The middle of the state has long been considered a bastion of affordable life. Central Valley residents were the least likely to say housing costs are an issue when compared with other major regions in the state, according to a 2017 survey by the Public Policy Institute of California.
Still, the region took the economic downturn on the chin. The rampant building stopped. Homeowners fell underwater. Banks foreclosed on thousands of properties. And in some places, investors swooped in to buy up the leftovers.
“Investors came in and scooped up a lot of property at very low prices just like you’ve seen in Sacramento. That had positives and negatives,” said Jeff Michael, an economist who directs the Center for Business and Policy Research in Stockton.
“The positive is it did stabilize the housing market. The downside is you have a lot of houses owned now by these out-of-town landlords which are not necessarily positive and results in a lower homeownership rate.”
It’s unclear whether the trends point to less interest in homeownership or reflects the tight housing market and the high cost of living. Affordable housing is a dominant subject of conversation in the state with most attention, at least in recent years, focusing on renters.

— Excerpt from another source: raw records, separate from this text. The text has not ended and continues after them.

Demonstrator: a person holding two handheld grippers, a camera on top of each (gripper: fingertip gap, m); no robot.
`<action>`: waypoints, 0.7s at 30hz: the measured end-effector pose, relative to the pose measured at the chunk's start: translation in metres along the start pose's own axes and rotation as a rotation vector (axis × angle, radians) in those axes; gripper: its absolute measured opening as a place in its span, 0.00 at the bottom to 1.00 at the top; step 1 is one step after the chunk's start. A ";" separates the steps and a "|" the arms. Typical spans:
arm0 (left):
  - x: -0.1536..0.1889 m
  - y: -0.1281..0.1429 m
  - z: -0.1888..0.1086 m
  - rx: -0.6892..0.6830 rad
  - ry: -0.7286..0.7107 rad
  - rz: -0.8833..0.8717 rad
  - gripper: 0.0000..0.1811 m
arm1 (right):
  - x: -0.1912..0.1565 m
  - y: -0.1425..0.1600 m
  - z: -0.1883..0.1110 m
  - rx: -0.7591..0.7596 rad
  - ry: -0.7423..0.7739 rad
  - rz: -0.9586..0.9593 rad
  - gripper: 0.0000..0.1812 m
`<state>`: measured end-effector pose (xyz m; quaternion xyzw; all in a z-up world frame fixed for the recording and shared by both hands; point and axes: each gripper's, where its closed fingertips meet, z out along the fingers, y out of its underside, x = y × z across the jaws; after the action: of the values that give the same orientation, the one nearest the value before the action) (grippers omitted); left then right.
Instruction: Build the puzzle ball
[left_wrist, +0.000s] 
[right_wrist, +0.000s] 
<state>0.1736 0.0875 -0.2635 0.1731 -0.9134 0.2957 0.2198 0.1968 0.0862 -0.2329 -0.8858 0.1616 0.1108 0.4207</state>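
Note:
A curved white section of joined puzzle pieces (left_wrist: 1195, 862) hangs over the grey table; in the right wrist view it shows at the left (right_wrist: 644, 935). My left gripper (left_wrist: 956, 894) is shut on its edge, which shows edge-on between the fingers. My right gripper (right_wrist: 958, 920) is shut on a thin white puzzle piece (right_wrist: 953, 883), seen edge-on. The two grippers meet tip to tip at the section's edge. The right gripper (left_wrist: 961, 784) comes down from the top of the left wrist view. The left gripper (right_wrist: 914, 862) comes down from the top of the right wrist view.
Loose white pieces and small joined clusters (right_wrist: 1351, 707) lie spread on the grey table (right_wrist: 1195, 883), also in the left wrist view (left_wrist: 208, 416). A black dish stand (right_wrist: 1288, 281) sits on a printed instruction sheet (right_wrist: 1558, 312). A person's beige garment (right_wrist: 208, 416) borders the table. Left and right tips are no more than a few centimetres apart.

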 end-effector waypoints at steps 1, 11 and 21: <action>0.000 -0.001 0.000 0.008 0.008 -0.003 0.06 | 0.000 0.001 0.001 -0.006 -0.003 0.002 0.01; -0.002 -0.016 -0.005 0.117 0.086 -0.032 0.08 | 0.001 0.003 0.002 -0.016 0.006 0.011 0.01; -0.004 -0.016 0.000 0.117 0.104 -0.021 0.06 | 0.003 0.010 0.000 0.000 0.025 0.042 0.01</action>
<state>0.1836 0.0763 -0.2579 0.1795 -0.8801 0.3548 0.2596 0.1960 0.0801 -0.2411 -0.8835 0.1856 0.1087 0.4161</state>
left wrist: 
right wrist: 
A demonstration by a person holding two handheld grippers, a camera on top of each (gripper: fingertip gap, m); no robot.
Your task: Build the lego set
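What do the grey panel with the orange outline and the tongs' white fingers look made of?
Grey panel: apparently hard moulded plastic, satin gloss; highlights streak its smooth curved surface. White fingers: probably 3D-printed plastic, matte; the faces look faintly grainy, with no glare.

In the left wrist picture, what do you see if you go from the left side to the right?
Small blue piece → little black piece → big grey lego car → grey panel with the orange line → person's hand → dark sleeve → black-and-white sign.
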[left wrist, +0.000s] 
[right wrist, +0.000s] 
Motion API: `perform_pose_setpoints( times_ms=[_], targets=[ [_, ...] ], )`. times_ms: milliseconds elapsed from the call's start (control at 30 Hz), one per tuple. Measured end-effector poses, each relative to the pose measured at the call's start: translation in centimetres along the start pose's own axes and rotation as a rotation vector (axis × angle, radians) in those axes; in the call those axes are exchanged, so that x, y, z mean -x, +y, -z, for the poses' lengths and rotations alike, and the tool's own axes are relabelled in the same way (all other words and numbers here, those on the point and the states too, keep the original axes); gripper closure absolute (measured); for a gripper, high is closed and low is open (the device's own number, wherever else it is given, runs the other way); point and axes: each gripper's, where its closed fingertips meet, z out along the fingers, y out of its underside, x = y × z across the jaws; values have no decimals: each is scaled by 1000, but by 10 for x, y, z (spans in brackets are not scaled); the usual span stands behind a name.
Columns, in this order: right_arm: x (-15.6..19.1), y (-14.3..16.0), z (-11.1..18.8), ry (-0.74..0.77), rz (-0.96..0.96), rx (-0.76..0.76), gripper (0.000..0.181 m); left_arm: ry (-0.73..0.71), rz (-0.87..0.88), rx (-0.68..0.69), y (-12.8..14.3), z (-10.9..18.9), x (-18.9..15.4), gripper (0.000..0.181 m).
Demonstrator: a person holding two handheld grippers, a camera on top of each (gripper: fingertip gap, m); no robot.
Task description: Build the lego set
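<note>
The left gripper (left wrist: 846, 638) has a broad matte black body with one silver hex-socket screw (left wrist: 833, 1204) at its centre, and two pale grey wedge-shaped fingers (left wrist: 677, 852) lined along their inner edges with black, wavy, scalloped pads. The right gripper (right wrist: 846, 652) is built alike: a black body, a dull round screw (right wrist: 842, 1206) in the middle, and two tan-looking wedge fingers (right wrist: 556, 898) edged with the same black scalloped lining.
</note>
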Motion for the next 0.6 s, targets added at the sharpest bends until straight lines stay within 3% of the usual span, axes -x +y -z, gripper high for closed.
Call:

Michael said renters generally have lower incomes than homeowners so that’s really where the crisis has been hitting.
“Part of the reason the affordable housing crisis is so focused on rentals is that that’s where the biggest affordability problems have been,” he said. “More people are in the rental market as the homeownership rate has declined and we’ve seen rents really escalate at high rates.”
Carolina Reid, a researcher at the Terner Center for Housing Innovation at UC Berkeley, said policymakers have been “gun-shy” to promote homeownership given how the financial crisis played out.
“I think that’s a mistake. A lot of that foreclosure crisis was driven by very predatory lending practices,” Reid said. “If we had given people responsible loan products there would have been not nearly as many foreclosures.”
California’s homeownership rate was the same in 2016 as it was in 1987. Reid authored a report last year on “lease-purchase agreements” as a way to move more low-income people into homeownership. She said the arrangement would have been ideal when real estate prices were still low.
However, low-income and communities of color were largely left on the sidelines at that time, she said.
“At that same moment when we see homeownership being incredibly affordable, banks are saying ‘we’re not going to lend’ and so the only people who can buy homes at the bottom of the market are people who already have wealth or have extremely pristine credit scores,” Reid said. “So who benefits from the house price recovery? It’s white people who already have wealth.”